### About this exercise
Whenever a line in the listing contains "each", copy that line.

### Data shown
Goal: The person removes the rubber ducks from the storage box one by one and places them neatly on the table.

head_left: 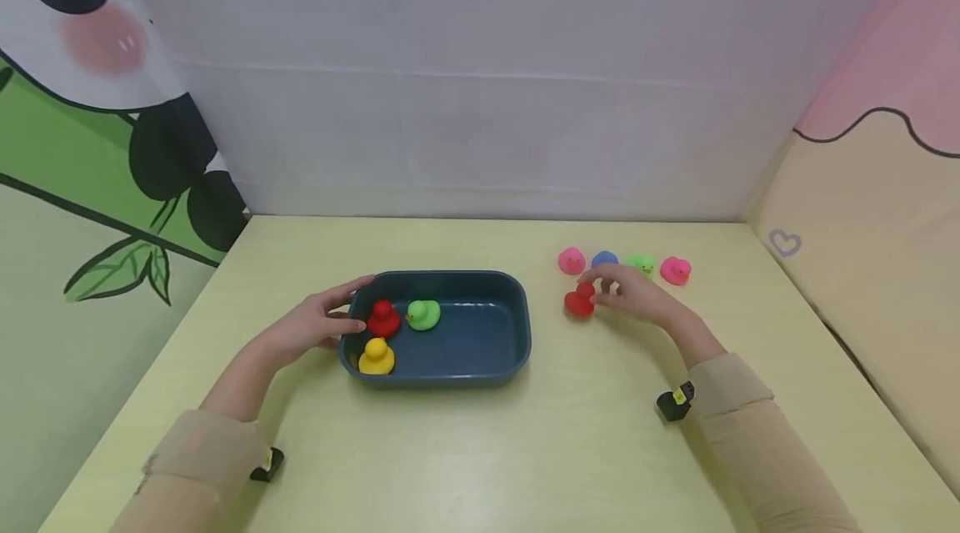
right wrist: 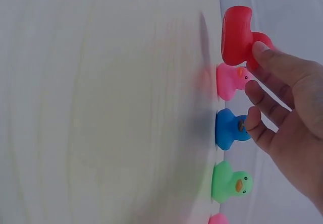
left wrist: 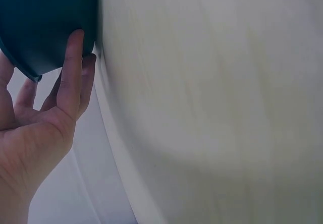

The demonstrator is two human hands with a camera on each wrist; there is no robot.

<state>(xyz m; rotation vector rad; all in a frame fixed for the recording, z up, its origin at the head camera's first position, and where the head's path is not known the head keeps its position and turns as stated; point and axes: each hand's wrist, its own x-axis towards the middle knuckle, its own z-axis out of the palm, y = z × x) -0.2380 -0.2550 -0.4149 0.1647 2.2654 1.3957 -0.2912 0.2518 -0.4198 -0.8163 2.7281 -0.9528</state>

### Result of the exercise
The demonstrator is two human hands with a camera on each wrist; there is no robot.
<state>(xyz m; rotation vector rad; all in a frame fixed for the recording, z up, its origin at the head camera's first position, and where the head's path is not known the head keeps its position and turns as stated; point and axes: each hand's wrist, its own x-axis towards the middle knuckle, its own z-axis out of the palm, y = z × x) -0.2380 -0.2550 -0.4149 0.1647 2.2654 1.3957 -0.2912 0.2518 -0.4198 -0.8163 2.7281 -0.9528</state>

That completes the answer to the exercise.